▶ _AVAILABLE DATA_
○ ○ ○ ○ ○ ○ ○

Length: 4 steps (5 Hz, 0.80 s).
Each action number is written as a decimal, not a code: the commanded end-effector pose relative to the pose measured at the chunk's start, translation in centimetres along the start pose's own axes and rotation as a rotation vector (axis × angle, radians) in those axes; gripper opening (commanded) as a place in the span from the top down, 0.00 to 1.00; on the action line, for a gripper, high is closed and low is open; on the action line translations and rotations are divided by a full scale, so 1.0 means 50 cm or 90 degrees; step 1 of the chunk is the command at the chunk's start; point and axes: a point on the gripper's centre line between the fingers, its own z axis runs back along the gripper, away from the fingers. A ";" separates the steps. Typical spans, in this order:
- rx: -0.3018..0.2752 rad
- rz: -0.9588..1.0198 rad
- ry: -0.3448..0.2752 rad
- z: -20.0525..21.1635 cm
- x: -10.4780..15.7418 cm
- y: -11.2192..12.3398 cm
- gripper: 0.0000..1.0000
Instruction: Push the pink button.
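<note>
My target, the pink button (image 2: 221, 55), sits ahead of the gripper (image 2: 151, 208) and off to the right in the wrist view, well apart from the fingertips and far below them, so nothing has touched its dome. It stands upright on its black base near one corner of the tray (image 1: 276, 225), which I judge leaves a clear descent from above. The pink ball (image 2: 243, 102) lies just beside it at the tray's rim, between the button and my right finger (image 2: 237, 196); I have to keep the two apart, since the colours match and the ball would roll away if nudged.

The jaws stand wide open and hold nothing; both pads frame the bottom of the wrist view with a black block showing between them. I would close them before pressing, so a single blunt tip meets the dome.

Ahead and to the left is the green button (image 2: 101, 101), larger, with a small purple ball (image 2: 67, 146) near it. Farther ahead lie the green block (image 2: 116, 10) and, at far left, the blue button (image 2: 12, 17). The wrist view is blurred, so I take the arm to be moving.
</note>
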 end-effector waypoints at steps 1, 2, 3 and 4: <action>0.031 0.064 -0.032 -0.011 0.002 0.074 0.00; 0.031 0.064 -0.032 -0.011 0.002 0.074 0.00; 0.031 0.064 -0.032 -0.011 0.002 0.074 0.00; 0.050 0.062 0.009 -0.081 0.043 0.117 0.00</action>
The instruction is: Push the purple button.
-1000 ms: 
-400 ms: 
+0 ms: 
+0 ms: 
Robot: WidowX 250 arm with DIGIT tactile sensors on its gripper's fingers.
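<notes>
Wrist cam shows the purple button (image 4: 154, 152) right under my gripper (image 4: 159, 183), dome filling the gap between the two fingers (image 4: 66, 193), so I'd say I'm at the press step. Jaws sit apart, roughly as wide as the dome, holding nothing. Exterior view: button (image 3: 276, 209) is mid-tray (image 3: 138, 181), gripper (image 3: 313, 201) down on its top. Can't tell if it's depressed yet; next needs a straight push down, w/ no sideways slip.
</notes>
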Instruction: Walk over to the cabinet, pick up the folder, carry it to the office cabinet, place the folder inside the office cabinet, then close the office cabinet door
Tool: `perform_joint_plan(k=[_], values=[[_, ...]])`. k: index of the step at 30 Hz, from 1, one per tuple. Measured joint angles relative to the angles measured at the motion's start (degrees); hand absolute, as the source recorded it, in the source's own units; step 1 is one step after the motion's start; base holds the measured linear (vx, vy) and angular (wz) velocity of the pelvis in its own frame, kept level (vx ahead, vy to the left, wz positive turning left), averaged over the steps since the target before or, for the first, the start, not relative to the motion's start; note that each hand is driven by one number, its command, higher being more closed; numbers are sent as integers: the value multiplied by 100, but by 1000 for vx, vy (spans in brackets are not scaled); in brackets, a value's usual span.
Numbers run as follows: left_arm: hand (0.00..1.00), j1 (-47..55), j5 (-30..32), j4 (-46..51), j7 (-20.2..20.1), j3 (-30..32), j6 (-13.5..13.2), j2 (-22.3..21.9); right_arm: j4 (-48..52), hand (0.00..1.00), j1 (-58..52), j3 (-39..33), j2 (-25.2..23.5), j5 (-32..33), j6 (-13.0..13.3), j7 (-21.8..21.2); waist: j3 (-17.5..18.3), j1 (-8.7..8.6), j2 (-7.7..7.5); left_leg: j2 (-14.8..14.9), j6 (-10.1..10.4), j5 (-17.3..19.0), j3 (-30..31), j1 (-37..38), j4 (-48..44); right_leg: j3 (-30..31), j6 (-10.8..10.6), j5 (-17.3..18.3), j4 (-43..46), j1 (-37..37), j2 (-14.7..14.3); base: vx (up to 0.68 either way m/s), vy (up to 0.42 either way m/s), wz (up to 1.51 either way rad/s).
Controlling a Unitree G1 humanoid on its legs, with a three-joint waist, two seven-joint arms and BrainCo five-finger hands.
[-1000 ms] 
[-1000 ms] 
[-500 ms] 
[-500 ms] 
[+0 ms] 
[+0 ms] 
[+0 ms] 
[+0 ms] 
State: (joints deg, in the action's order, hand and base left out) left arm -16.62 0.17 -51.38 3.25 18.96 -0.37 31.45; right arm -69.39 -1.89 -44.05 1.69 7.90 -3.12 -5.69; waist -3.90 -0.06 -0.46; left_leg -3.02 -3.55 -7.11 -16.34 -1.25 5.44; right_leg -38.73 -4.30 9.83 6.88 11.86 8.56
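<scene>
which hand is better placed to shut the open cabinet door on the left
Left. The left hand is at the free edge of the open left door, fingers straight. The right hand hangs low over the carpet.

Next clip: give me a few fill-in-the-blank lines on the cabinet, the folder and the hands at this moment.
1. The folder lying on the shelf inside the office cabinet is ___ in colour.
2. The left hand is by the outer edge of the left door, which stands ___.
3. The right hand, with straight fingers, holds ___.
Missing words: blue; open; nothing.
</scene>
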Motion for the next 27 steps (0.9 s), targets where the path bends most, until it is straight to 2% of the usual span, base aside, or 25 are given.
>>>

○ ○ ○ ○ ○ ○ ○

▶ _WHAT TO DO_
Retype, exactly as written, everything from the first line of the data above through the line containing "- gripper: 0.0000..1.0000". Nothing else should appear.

▶ _RESULT OF THIS TASK_
Length: 4 steps (5 Hz, 0.80 s).
Each action number is written as a decimal, not a code: the commanded end-effector pose relative to the pose measured at the chunk's start, translation in centimetres along the start pose's own axes and rotation as a rotation vector (axis × angle, radians) in those axes; gripper opening (commanded) as a place in the span from the top down, 0.00 to 1.00; on the action line, for a gripper, high is closed and low is open; on the action line translations and rotations are divided by a full scale, so 1.0 means 50 cm or 90 degrees; step 1 of the chunk is the command at the chunk's start; point and axes: a point on the gripper's centre line between the fingers, its own z axis runs back along the gripper, away from the fingers. A ";" separates the steps. Typical spans, in this order:
- rx: -0.3018..0.2752 rad
- rz: -0.9588..1.0198 rad
- ry: -0.3448..0.2752 rad
- z: -20.0525..21.1635 cm
- x: -10.4780..15.7418 cm
- y: -11.2192..12.3398 cm
- gripper: 0.0000..1.0000

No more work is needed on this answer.